If we picture the vertical transition from ground to excited electronic state as occurring from a vibrational wave function that gives a probability distribution of finding the nuclei in a give region of space we can determine the probability of a given vibrational level from the overlap integral \(S_{v’,v}\) which gives the overlap of the vibrational wave function in the ground and excited state. The \(v’\) quantum numbers refer to the ground state and the \(v\) quantum numbers refer to the excited state. The transition probability can be separated into electronic and nuclear parts using the Condon approximation.

**Figure \(\PageIndex{1}\): **Franck–Condon principle energy diagram. Since electronic transitions are very fast compared with nuclear motions, vibrational levels are favored when they correspond to a minimal change in the nuclear coordinates. The potential wells are shown favoring transitions between \(v = 0\) and \(v' = 2\). Image used with permission (CC-SA-BY-3.0; Samoza).
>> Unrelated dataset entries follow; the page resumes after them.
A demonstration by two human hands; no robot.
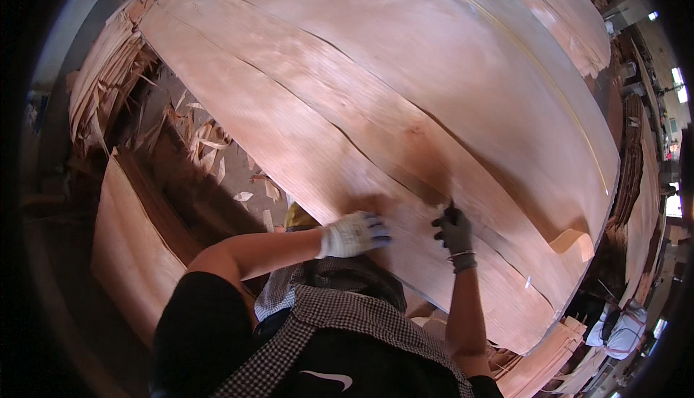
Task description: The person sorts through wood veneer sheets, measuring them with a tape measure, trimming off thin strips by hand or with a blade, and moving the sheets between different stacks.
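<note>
Large thin sheets of pinkish wood veneer (282,120) lie spread before me, with long wavy edges running across them. My left hand (356,234), in a white glove with blue-grey fingers, rests at the near edge of the veneer, fingers stretched out and holding nothing. To its right, my right hand (455,232) in a dark grey glove is closed around a small dark tool (451,207). Only a short tip shows above the fist, so its exact kind is unclear. It is over a veneer strip, close to one of the long edges.
A yellow line (535,54) crosses the far part of the sheets. A curled veneer piece (571,240) sits at the right. Veneer scraps (210,141) litter the floor at left, near a bundle of veneer (108,80) and a leaning stack (134,232). A white sack (622,331) stands far right.
</note>
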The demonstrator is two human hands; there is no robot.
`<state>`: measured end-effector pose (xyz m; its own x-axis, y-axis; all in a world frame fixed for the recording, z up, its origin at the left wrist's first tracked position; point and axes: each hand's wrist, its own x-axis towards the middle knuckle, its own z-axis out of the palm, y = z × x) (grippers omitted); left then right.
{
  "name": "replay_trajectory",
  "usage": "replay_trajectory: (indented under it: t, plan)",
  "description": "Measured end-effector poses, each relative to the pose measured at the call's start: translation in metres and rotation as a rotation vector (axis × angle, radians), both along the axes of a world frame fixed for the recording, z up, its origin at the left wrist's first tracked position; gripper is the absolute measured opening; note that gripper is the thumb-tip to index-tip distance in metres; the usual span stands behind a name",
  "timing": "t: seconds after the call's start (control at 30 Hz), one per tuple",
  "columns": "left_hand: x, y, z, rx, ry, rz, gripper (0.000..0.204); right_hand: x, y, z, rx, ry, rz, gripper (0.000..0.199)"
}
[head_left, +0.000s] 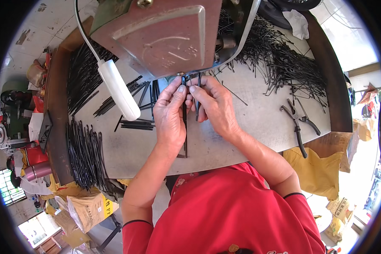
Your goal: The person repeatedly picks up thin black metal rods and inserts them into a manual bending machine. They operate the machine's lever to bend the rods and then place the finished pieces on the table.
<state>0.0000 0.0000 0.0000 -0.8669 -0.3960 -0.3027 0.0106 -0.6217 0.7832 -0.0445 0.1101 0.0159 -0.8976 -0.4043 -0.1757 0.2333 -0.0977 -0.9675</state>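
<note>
Black rod (185, 120) pinched in our left hand (169, 118) | slim dark piece (197, 109) grasped in our right hand (219, 108) | both by machine head (165, 38), likely for steadier alignment

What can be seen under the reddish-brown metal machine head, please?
At its lower edge, the left hand and right hand hold slender black rods. The machine head covers what is deeper underneath.

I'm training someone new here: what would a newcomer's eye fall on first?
Probably the large reddish-brown machine head at top centre. Just below it, the left hand holds a slim black rod and the right hand a dark piece. The bright red shirt at bottom centre and the heap of thin black rods at upper right stand out too.
</note>
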Motion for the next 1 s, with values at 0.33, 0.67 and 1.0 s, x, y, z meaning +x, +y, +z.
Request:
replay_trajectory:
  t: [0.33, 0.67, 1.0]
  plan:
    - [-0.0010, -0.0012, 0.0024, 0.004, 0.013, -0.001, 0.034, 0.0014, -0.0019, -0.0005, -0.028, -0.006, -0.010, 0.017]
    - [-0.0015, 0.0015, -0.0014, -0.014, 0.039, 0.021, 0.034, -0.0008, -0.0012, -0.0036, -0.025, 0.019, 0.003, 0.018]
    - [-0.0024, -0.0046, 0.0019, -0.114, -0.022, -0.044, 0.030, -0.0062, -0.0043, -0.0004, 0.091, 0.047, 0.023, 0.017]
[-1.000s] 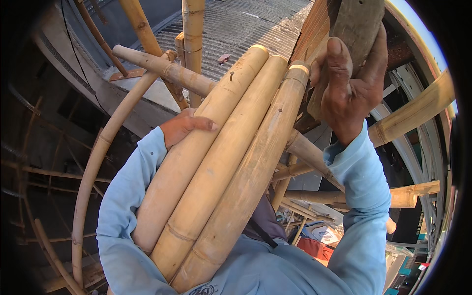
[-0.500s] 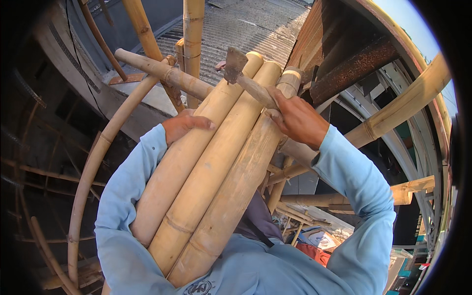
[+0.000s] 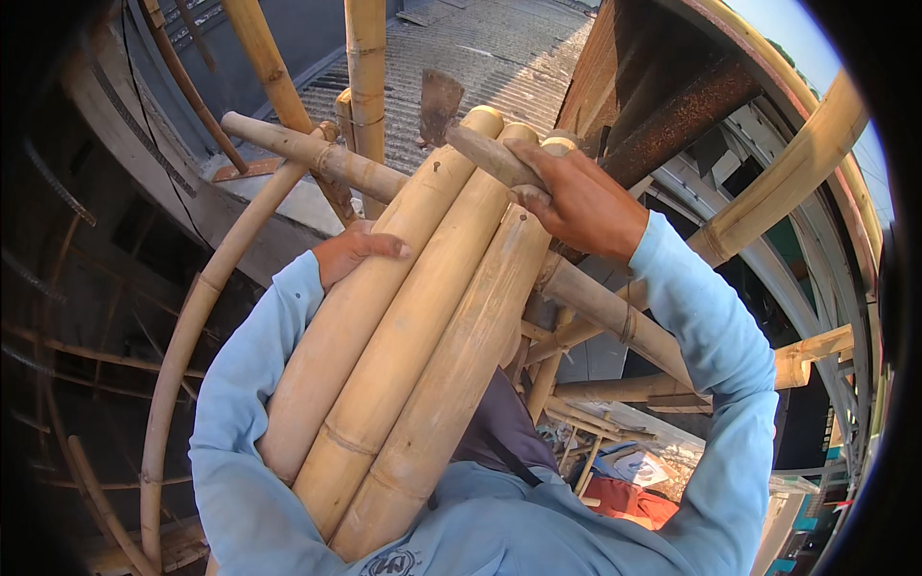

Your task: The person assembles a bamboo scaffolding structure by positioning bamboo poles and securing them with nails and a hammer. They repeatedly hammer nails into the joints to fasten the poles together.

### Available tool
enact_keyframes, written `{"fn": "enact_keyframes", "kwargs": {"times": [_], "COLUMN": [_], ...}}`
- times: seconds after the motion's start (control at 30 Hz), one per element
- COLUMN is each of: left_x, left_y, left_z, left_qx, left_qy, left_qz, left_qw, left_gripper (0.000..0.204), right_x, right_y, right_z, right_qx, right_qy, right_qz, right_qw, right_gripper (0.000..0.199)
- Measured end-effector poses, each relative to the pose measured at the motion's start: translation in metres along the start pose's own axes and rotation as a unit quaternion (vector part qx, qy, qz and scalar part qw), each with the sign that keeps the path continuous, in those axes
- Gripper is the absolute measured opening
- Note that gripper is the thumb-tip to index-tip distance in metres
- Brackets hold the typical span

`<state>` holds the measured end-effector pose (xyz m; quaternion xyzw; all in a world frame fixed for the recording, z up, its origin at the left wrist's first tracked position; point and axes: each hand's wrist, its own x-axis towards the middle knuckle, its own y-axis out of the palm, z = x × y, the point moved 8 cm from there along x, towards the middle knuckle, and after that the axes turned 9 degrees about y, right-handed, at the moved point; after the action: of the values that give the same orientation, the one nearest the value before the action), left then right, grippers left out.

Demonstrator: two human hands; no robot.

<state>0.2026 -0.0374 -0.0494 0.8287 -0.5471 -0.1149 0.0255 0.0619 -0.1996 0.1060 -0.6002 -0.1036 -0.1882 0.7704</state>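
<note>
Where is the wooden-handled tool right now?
In the head view, the wooden-handled tool is at upper centre, in the right hand, by the upper ends of the three bamboo poles.

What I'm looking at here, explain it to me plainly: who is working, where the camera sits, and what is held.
There is no machine here: a person works with two bare hands, in light-blue sleeves. The camera sits on their head, looking down; its fisheye lens bends straight edges.

Instead of a tabletop, three bamboo poles lie side by side, their near ends against the person's body. Dark nails show in the outer two.

The left hand grips the leftmost pole, thumb on top, other fingers out of sight. The right hand holds a tool by its handle, its flat dark head near the poles' far ends. Beyond is a corrugated roof.
</note>
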Motion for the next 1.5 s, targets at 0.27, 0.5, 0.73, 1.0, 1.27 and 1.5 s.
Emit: {"fn": "enact_keyframes", "kwargs": {"times": [0.27,0.5,0.73,1.0,1.27,1.5], "left_x": [0.001,0.0,-0.003,-0.004,-0.003,-0.006], "left_y": [-0.007,-0.004,-0.002,-0.006,-0.001,-0.001], "left_z": [0.014,0.009,0.01,0.013,0.004,0.001], "left_qx": [-0.013,-0.011,0.0,0.002,-0.003,0.019], "left_qy": [-0.005,-0.003,-0.019,-0.039,-0.008,0.003], "left_qz": [0.01,0.008,-0.001,-0.018,-0.01,-0.034], "left_qw": [1.0,1.0,1.0,0.999,1.0,0.999], "left_gripper": [0.067,0.069,0.068,0.066,0.065,0.065], "right_x": [-0.027,-0.001,-0.008,-0.007,-0.003,-0.011], "right_y": [-0.048,-0.052,0.04,-0.06,-0.045,0.02], "right_z": [0.012,-0.013,-0.01,0.005,-0.006,-0.019], "right_qx": [0.137,0.15,-0.059,0.158,0.04,-0.054], "right_qy": [-0.076,-0.05,0.049,-0.049,-0.021,0.049], "right_qz": [-0.346,-0.217,0.137,-0.293,-0.167,0.087], "right_qw": [0.925,0.963,0.988,0.942,0.985,0.994], "right_gripper": [0.046,0.044,0.037,0.049,0.04,0.043]}}
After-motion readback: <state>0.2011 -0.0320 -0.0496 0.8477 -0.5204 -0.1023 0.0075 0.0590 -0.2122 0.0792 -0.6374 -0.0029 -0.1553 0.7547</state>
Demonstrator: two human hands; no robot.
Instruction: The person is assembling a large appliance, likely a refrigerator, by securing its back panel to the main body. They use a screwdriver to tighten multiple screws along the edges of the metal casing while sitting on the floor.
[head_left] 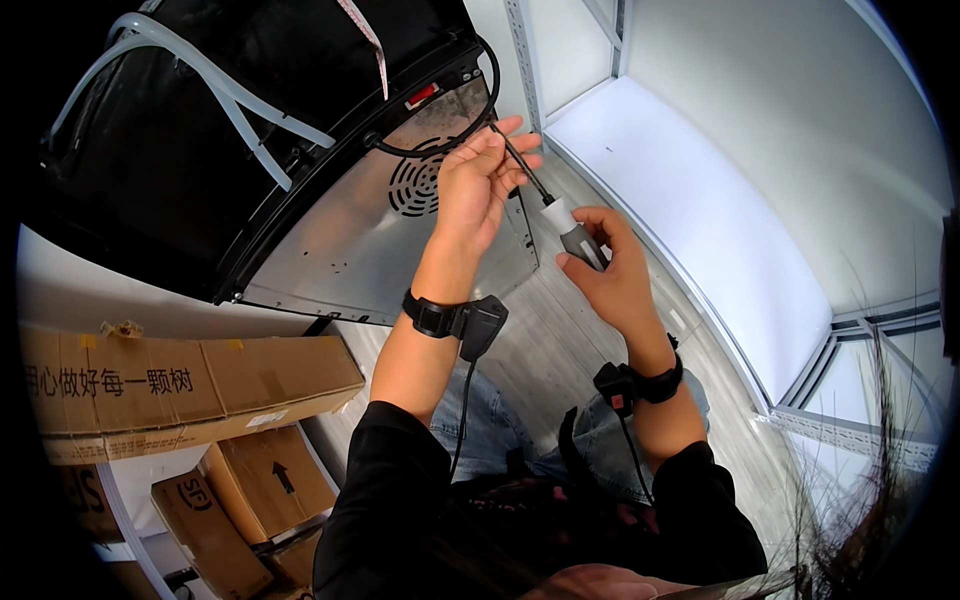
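Observation:
My right hand is closed round the grey and white handle of a screwdriver. Its thin dark shaft slants up and left to my left hand, where thumb and forefinger meet round the tip and the other fingers are loosely spread. Whether a small screw sits at the tip is hidden. Just behind the left hand stands a black machine with a bare metal panel bearing round vent slots. A black cable loops from the panel past my left fingertips.
A red switch and pale hoses are on the machine. White shelving stands close on the right. Cardboard boxes are stacked at lower left, under a long carton. Wood-look floor shows between.

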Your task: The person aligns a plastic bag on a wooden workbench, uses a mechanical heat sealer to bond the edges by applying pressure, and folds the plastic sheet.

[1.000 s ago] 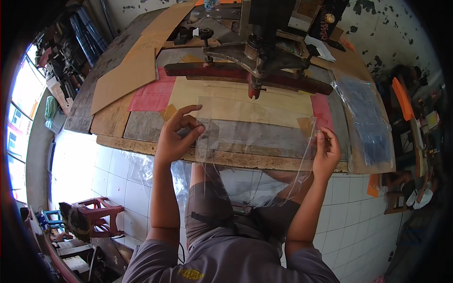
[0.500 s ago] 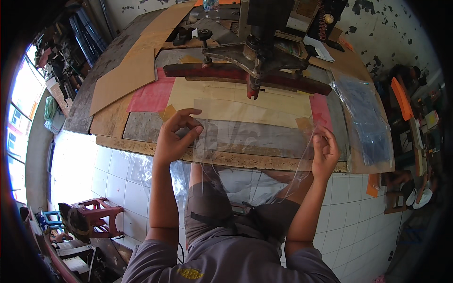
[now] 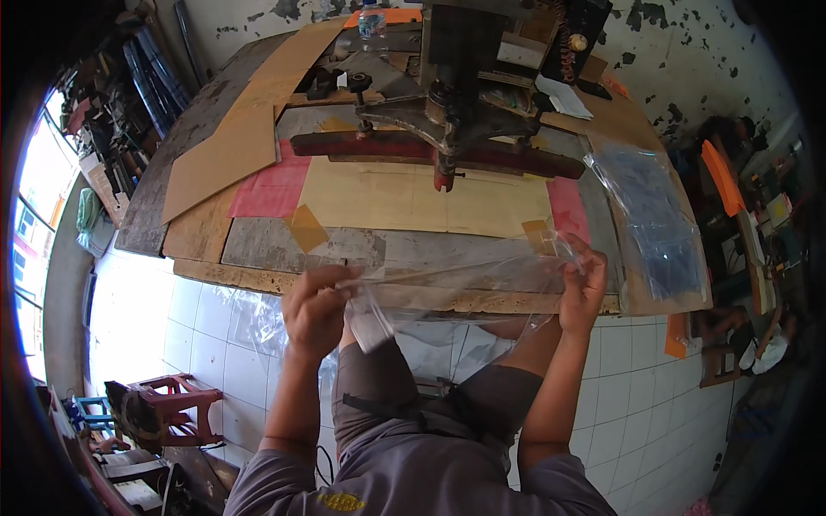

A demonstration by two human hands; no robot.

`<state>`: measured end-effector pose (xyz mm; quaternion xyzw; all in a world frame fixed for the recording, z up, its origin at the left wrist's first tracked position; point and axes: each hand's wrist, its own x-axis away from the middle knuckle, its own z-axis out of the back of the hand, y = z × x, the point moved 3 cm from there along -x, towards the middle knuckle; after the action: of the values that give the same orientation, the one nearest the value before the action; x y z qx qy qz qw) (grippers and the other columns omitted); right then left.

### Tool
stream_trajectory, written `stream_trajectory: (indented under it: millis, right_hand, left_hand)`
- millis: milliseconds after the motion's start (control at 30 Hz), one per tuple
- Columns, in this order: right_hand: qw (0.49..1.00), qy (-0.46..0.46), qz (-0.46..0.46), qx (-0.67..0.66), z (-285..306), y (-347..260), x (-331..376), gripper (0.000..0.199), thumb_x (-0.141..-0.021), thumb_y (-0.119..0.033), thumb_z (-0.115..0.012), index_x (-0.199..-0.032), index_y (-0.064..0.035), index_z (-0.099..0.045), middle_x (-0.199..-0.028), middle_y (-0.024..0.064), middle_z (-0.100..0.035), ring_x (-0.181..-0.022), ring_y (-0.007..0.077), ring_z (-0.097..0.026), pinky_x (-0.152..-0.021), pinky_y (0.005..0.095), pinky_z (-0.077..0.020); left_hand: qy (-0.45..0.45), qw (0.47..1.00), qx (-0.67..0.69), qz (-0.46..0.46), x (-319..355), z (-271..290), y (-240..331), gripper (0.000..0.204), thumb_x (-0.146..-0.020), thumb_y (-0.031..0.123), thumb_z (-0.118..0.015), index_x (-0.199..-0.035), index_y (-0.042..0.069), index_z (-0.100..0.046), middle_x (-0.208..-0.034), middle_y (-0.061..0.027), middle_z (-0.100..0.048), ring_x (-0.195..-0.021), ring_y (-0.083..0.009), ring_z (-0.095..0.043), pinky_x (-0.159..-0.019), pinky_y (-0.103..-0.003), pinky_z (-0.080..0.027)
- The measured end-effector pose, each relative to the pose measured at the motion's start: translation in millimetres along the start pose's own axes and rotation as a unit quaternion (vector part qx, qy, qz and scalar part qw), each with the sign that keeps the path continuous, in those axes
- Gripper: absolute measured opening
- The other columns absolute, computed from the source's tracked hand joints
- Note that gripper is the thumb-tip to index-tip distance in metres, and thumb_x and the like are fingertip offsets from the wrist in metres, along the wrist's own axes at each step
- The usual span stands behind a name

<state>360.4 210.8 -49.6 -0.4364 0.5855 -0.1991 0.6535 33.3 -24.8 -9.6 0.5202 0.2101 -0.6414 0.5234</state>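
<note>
Stretching between your left hand [image 3: 317, 308] and right hand [image 3: 583, 288], both pinched on it, the clear plastic bag [image 3: 456, 279] looks light, limp, slippery; grip its edges.

Left hand [image 3: 317, 311]: a second ago spread open, fingers up at the worktable's edge; now dropped lower, toward the body, fingers curled shut on the corner of the clear, thin plastic bag [image 3: 456, 279]. Right hand [image 3: 583, 288]: about level, fingers now bent tighter on the other end. Bag: earlier hanging flat below the edge, now pulled into a crumpled band between both hands.
</note>
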Motion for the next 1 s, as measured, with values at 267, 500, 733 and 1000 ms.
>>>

In Figure \(\PageIndex{1}\), the nuclear axis shows a consequence of the internuclear separation and the vibronic transition is indicated by the blue and green vertical arrows. This figure demonstrates three things:

- An absorption leads to a higher energy state,
- fluorescence leads to a lower energy state, and
- the shift in nuclear coordinates between the ground and excited state is indicative of a new equilibrium position for nuclear interaction potential. The fact that the fluorescence arrow is shorter than the absorption indicates that it has less energy, or that its wavelength is longer.

The Classical Condon approximation

Condon approximation is the assumption that the electronic transition occurs on a time scale short compared to nuclear motion so that the transition probability can be calculated at a fixed nuclear position.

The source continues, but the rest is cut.